→ Task description:
Please reproduce each line of the data below as it stands.

→ Supplied data:
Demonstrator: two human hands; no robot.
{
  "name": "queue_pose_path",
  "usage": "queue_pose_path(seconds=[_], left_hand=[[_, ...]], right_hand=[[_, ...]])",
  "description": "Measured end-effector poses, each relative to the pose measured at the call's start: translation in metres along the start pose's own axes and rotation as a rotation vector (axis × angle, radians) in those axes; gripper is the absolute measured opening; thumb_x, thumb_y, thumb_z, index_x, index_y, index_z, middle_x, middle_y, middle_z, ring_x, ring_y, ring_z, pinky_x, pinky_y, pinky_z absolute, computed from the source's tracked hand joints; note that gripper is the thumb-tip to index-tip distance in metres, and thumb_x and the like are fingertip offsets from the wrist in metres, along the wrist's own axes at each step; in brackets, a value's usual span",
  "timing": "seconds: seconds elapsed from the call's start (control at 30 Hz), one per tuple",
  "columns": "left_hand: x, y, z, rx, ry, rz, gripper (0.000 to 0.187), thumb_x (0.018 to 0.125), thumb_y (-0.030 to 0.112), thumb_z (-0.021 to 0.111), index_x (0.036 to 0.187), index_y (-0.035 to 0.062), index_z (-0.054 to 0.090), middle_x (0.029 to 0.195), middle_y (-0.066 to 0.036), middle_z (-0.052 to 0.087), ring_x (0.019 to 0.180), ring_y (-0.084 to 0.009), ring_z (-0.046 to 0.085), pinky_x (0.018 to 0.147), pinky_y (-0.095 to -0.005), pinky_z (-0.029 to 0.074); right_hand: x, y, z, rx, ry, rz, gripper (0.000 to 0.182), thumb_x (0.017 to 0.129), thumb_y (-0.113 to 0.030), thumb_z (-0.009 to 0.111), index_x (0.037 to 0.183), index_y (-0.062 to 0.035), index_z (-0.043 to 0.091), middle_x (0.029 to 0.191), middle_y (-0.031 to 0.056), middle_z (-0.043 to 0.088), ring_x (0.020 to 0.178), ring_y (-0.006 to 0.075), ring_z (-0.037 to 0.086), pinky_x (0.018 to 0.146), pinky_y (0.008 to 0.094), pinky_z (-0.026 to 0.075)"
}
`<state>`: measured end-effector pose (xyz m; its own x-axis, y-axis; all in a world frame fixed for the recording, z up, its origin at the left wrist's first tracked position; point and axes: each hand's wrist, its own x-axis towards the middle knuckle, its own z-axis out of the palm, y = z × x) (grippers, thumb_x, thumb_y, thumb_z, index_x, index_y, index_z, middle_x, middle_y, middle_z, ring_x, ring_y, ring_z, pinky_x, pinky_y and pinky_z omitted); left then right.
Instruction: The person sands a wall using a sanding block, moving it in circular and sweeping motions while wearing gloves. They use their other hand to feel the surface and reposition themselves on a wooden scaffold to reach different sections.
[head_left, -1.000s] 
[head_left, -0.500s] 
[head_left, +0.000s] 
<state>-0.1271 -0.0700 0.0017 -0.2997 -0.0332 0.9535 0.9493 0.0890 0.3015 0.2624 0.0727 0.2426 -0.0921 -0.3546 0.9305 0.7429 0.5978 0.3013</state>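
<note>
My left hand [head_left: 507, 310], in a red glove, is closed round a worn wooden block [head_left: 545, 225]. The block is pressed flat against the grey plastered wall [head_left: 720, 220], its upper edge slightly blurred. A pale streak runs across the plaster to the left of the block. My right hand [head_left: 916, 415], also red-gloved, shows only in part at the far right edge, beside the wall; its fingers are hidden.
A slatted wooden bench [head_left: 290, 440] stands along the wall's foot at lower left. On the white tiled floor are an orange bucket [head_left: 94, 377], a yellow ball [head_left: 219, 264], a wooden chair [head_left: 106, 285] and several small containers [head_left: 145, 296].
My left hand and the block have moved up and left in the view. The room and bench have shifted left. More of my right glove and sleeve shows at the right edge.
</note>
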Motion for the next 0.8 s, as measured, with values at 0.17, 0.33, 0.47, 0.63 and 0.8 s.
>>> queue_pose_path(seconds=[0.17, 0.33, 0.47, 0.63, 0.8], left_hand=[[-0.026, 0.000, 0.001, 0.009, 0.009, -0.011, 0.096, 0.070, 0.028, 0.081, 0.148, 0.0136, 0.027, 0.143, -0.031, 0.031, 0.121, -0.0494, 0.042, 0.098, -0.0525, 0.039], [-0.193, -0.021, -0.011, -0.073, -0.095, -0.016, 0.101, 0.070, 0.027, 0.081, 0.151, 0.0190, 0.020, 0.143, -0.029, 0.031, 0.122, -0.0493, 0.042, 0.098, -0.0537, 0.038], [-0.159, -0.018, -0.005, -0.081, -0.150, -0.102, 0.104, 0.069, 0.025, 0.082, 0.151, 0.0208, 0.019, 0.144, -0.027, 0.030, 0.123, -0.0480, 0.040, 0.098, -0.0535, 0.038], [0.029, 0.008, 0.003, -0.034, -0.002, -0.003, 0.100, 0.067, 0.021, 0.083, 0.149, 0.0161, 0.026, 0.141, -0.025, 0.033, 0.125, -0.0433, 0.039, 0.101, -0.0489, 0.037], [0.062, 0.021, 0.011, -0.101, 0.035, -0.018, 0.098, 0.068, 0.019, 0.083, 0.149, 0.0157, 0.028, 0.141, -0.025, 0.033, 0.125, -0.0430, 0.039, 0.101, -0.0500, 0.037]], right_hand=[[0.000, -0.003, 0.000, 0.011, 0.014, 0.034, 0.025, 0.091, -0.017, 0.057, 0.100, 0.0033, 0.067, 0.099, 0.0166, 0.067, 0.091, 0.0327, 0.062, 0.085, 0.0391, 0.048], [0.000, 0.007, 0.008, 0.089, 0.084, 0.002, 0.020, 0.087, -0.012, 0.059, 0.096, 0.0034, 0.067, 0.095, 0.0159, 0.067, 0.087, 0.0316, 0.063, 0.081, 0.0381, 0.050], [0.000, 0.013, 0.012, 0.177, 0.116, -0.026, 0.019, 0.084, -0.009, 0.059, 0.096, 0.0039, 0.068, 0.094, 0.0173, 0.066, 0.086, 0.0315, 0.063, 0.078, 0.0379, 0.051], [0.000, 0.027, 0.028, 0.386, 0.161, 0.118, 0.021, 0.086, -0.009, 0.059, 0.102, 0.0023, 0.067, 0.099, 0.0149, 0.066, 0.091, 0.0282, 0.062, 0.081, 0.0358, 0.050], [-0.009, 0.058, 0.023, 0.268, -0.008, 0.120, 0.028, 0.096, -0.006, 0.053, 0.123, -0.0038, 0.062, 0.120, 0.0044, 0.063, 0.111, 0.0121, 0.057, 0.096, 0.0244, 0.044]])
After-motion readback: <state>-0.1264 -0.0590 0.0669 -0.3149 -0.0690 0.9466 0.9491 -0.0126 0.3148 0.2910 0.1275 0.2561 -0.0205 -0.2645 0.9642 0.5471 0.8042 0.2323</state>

→ Expected answer:
Demonstrator: two human hands; no robot.
{
  "name": "queue_pose_path",
  "usage": "queue_pose_path(seconds=[_], left_hand=[[_, ...]], right_hand=[[_, ...]])",
  "description": "Measured end-effector poses, each relative to the pose measured at the call's start: translation in metres along the start pose's own axes and rotation as a rotation vector (axis × angle, radians) in those axes; gripper is the absolute measured opening; thumb_x, thumb_y, thumb_z, index_x, index_y, index_z, middle_x, middle_y, middle_z, ring_x, ring_y, ring_z, pinky_x, pinky_y, pinky_z absolute, computed from the source's tracked hand joints; note that gripper is the thumb-tip to index-tip distance in metres, and thumb_x and the like are fingertip offsets from the wrist in metres, along the wrist's own axes at each step; in brackets, a value's usual span",
  "timing": "seconds: seconds elapsed from the call's start (control at 30 Hz), one per tuple",
  "columns": "left_hand: x, y, z, rx, ry, rz, gripper (0.000 to 0.187), thumb_x (0.018 to 0.125), thumb_y (-0.030 to 0.112), thumb_z (-0.021 to 0.111), index_x (0.036 to 0.187), index_y (-0.035 to 0.062), index_z (-0.054 to 0.090), middle_x (0.029 to 0.195), middle_y (-0.066 to 0.036), middle_z (-0.052 to 0.087), ring_x (0.019 to 0.180), ring_y (-0.084 to 0.009), ring_z (-0.046 to 0.085), pinky_x (0.018 to 0.147), pinky_y (-0.095 to -0.005), pinky_z (-0.029 to 0.074); right_hand: x, y, z, rx, ry, rz, gripper (0.000 to 0.182), thumb_x (0.017 to 0.129), thumb_y (-0.113 to 0.030), thumb_z (-0.009 to 0.111), index_x (0.037 to 0.183), index_y (-0.062 to 0.035), index_z (-0.043 to 0.091), middle_x (0.029 to 0.191), middle_y (-0.031 to 0.056), middle_z (-0.043 to 0.088), ring_x (0.020 to 0.178), ring_y (-0.006 to 0.075), ring_z (-0.037 to 0.086), pinky_x (0.018 to 0.146), pinky_y (0.008 to 0.094), pinky_z (-0.026 to 0.075)"
}
`<state>`: measured end-effector pose (xyz m; its own x-axis, y-axis; all in a world frame fixed for the recording, z up, its origin at the left wrist's first tracked position; point and axes: each hand's wrist, its own x-axis towards the middle knuckle, its own z-axis out of the palm, y = z × x) (grippers, thumb_x, thumb_y, thumb_z, index_x, index_y, index_z, middle_x, middle_y, middle_z, ring_x, ring_y, ring_z, pinky_x, pinky_y and pinky_z omitted); left then right.
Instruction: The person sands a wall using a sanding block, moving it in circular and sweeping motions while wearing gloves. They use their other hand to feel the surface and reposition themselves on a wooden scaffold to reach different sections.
[head_left, -1.000s] 
[head_left, -0.500s] 
[head_left, +0.000s] 
<state>-0.1271 -0.0700 0.0017 -0.2997 -0.0332 0.9535 0.9493 0.0890 0.3015 0.2624 0.0727 0.2426 -0.0921 -0.3546 0.9305 0.7429 0.5978 0.3013</state>
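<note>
My left hand [head_left: 507, 310], in a red glove, is closed round a worn wooden block [head_left: 545, 225]. The block is pressed flat against the grey plastered wall [head_left: 720, 220], its upper edge slightly blurred. A pale streak runs across the plaster to the left of the block. My right hand [head_left: 916, 415], also red-gloved, shows only in part at the far right edge, beside the wall; its fingers are hidden.
A slatted wooden bench [head_left: 290, 440] stands along the wall's foot at lower left. On the white tiled floor are an orange bucket [head_left: 94, 377], a yellow ball [head_left: 219, 264], a wooden chair [head_left: 106, 285] and several small containers [head_left: 145, 296].
My left hand and the block have moved up and left in the view. The room and bench have shifted left. More of my right glove and sleeve shows at the right edge.
</note>
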Motion for the next 0.8 s, as measured, with values at 0.17, 0.33, 0.47, 0.63 and 0.8 s.
>>> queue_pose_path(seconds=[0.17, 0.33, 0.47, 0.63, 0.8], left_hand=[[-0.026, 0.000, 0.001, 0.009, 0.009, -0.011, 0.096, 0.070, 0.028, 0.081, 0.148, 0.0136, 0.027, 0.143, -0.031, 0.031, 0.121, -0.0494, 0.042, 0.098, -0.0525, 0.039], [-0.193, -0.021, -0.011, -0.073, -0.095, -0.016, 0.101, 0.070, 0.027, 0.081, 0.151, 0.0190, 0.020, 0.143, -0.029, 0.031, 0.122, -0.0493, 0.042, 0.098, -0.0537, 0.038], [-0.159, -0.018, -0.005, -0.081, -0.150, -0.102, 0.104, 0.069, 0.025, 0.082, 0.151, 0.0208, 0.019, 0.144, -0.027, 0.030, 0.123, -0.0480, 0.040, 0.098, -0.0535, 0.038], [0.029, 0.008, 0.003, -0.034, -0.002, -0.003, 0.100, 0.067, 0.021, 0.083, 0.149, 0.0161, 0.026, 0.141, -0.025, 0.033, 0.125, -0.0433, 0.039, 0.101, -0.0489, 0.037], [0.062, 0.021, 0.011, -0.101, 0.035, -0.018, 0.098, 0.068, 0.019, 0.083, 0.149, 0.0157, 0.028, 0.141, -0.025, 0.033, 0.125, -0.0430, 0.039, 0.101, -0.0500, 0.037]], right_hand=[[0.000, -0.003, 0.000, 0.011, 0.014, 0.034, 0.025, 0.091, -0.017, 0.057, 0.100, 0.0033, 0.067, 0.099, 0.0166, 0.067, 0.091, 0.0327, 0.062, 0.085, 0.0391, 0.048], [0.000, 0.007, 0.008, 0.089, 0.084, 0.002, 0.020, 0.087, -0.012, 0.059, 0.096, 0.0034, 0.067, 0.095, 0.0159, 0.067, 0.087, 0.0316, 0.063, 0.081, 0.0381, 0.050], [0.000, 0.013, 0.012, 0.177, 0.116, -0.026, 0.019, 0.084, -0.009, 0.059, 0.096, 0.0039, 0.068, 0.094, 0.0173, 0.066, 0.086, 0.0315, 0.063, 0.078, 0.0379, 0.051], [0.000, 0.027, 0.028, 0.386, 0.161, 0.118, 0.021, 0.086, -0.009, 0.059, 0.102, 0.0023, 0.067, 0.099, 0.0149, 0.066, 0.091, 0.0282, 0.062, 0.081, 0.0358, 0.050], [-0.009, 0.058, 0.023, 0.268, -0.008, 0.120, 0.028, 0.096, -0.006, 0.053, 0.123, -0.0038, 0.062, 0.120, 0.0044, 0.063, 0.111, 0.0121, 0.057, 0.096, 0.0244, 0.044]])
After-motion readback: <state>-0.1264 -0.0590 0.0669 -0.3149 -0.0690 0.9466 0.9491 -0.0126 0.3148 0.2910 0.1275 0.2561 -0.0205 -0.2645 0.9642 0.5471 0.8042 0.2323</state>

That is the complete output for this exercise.